- Problem: Retype the whole listing that follows, with nothing added or left out.

»»

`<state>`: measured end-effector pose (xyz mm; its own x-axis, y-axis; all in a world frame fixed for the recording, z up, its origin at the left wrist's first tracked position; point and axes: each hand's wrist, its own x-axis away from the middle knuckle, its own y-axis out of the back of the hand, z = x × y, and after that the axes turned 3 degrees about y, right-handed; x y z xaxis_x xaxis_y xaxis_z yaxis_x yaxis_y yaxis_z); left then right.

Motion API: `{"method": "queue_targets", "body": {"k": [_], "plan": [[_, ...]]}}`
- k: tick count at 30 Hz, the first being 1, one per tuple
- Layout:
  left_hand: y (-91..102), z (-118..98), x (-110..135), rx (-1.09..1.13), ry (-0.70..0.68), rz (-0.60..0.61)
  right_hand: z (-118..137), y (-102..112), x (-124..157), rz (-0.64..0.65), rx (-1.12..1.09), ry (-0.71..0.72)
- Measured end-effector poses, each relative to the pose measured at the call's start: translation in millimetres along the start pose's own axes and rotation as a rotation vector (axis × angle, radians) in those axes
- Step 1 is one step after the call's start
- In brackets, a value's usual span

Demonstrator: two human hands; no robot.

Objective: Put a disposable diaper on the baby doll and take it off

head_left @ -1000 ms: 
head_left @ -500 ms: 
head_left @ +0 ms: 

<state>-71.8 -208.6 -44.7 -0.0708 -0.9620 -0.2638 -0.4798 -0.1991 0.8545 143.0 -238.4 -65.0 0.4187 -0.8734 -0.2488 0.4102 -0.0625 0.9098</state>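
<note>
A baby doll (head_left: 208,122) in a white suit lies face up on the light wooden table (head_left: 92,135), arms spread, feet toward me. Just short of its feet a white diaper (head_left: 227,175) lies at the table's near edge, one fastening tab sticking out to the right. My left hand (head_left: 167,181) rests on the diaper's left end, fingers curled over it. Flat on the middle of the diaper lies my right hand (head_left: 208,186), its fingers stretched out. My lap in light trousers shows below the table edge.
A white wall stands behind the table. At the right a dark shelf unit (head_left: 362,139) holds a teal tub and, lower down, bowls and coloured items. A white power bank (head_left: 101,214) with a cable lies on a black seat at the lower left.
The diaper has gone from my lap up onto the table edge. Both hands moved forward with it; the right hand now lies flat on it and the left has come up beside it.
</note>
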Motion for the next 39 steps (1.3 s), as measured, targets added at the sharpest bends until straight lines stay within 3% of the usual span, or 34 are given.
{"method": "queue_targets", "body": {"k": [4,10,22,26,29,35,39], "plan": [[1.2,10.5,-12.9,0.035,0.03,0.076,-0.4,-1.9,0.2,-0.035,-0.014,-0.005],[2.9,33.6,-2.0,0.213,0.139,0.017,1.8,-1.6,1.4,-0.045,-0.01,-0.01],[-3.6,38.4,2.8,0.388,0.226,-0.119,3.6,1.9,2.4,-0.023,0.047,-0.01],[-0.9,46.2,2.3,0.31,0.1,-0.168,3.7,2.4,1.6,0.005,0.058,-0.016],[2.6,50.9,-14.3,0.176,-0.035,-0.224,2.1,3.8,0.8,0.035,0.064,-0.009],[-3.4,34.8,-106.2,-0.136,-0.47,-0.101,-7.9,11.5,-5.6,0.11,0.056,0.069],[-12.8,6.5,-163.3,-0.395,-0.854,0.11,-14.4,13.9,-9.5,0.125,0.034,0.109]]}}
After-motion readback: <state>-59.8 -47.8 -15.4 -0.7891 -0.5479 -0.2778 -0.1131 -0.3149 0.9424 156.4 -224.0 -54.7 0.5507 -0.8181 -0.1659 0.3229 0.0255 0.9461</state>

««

- Task answer:
`<state>`: measured end-effector pose (xyz mm; its own x-axis, y-axis; all in a world frame fixed for the recording, z up, its origin at the left wrist's first tracked position; point and axes: each hand's wrist, its own x-axis away from the middle knuckle, its own y-axis out of the back of the hand, z = x × y, and after that the axes turned 3 degrees about y, right-handed; x y z xaxis_x xaxis_y xaxis_z yaxis_x yaxis_y yaxis_z); left then right.

Motion API: `{"method": "queue_targets", "body": {"k": [_], "plan": [[_, ...]]}}`
- k: tick count at 30 Hz, the first being 1, one per tuple
- Layout:
  left_hand: y (-91..102), z (-118..98), x (-110..135), rx (-1.09..1.13), ry (-0.70..0.68), rz (-0.60..0.61)
  right_hand: z (-118..137), y (-102..112), x (-124..157), rz (-0.64..0.65), rx (-1.12..1.09), ry (-0.71..0.72)
- Measured end-effector poses, each relative to the pose measured at the call's start: translation in millimetres along the start pose's own axes and rotation as a rotation vector (axis × angle, radians) in those axes
- Step 1 is one step after the call's start
- In brackets, a value's usual span

Demonstrator: two human hands; no robot.

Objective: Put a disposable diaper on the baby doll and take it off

head_left @ -1000 ms: 
head_left @ -500 ms: 
head_left @ +0 ms: 

<state>-71.8 -208.6 -44.7 -0.0708 -0.9620 -0.2638 -0.4798 -0.1991 0.8545 143.0 -238.4 -65.0 0.4187 -0.8734 -0.2488 0.4102 -0.0625 0.9098</state>
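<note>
A baby doll (head_left: 208,122) in a white suit lies face up on the light wooden table (head_left: 92,135), arms spread, feet toward me. Just short of its feet a white diaper (head_left: 227,175) lies at the table's near edge, one fastening tab sticking out to the right. My left hand (head_left: 167,181) rests on the diaper's left end, fingers curled over it. Flat on the middle of the diaper lies my right hand (head_left: 208,186), its fingers stretched out. My lap in light trousers shows below the table edge.
A white wall stands behind the table. At the right a dark shelf unit (head_left: 362,139) holds a teal tub and, lower down, bowls and coloured items. A white power bank (head_left: 101,214) with a cable lies on a black seat at the lower left.
The diaper has gone from my lap up onto the table edge. Both hands moved forward with it; the right hand now lies flat on it and the left has come up beside it.
</note>
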Motion for the next 39 steps (1.3 s), as measured, targets added at the sharpest bends until straight lines stay within 3% of the usual span, or 34 are given.
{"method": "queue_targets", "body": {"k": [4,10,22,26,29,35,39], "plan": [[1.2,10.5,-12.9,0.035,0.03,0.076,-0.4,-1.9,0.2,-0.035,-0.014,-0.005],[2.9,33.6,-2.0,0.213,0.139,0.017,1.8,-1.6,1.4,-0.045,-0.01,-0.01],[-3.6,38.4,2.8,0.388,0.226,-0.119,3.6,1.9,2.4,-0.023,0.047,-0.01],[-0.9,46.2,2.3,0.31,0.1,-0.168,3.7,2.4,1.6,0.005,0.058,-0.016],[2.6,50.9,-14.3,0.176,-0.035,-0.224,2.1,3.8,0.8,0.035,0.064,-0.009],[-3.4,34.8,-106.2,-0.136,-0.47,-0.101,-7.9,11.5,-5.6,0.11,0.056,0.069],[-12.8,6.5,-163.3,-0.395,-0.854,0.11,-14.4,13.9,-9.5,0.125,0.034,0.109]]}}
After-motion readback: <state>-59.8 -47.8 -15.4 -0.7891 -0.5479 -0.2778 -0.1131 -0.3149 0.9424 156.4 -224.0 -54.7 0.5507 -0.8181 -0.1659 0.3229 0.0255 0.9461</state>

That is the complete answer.